Work order: Determine how many lines below contain the word "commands", then state only that figure.

[Records from a data source]

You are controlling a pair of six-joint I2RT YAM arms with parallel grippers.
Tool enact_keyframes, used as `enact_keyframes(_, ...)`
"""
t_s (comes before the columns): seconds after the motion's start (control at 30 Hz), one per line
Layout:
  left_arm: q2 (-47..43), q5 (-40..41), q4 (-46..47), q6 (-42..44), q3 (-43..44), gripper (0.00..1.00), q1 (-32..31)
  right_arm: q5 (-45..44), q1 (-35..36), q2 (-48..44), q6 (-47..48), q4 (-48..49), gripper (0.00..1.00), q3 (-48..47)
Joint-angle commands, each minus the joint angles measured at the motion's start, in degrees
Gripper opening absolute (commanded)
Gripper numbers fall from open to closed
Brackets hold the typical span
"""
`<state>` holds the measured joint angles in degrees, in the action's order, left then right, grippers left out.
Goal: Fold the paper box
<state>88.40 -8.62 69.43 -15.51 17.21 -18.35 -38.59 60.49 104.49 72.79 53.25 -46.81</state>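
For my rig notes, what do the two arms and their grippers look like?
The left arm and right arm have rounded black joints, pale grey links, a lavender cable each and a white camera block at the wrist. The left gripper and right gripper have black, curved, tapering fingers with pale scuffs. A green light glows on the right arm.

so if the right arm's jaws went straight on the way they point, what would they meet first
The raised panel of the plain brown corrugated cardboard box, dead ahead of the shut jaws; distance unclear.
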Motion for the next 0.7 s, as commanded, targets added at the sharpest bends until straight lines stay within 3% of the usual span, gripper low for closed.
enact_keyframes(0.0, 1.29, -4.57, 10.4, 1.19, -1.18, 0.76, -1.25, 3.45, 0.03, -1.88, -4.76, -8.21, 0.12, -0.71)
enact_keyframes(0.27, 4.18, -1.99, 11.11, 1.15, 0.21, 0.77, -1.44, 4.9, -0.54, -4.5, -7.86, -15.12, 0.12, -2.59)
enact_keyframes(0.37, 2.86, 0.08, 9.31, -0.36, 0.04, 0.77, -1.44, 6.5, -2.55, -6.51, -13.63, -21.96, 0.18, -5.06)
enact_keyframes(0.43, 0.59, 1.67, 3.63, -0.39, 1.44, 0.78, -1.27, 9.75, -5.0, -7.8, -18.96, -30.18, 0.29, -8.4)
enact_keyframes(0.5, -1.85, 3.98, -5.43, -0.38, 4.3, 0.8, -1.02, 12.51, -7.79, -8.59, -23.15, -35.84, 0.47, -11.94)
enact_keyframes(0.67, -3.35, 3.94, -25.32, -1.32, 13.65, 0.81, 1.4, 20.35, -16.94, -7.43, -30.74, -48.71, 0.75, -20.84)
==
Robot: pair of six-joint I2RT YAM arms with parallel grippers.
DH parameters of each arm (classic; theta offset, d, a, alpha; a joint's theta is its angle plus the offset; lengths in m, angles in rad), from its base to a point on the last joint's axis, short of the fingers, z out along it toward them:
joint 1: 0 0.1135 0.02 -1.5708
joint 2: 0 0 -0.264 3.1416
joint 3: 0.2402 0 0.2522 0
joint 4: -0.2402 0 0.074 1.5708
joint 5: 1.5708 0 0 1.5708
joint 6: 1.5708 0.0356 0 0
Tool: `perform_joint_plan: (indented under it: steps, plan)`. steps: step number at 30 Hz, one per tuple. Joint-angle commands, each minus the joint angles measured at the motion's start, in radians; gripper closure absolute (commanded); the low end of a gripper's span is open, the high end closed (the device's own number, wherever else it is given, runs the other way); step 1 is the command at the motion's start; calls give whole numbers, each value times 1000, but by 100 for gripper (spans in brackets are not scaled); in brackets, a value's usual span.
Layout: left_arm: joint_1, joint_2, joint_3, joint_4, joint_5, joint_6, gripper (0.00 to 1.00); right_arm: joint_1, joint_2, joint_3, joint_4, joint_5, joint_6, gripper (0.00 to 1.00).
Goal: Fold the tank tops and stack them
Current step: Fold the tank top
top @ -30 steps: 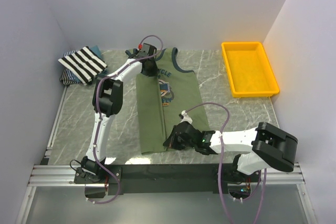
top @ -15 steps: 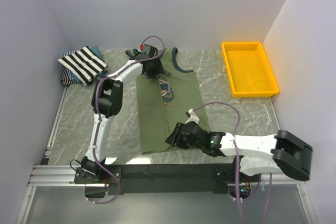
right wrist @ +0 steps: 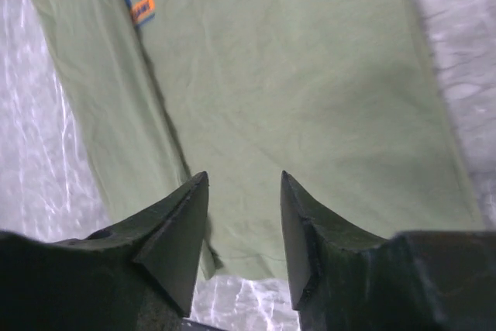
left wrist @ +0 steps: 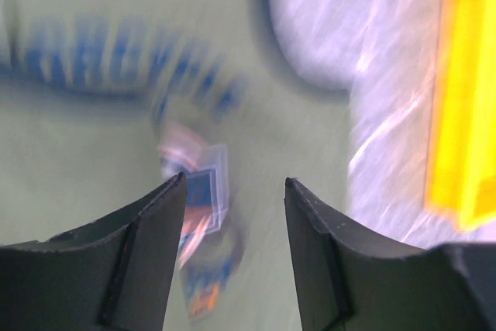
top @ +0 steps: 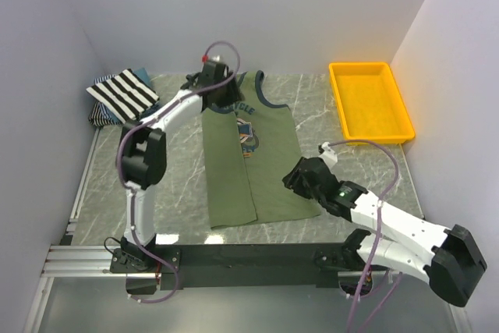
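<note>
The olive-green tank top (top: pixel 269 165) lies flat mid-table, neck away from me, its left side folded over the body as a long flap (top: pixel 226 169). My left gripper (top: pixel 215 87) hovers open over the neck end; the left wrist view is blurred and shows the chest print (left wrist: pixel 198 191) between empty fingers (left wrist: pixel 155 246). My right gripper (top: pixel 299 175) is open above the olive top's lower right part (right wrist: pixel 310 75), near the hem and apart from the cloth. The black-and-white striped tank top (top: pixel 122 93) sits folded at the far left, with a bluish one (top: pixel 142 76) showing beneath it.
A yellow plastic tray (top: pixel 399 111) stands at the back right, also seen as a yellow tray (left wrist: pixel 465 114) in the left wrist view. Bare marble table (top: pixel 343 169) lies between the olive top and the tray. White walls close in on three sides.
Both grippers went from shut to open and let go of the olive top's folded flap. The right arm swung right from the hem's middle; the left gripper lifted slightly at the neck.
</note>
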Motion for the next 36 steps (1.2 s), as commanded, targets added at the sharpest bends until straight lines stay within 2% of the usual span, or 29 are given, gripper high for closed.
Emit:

Exercise answer: 2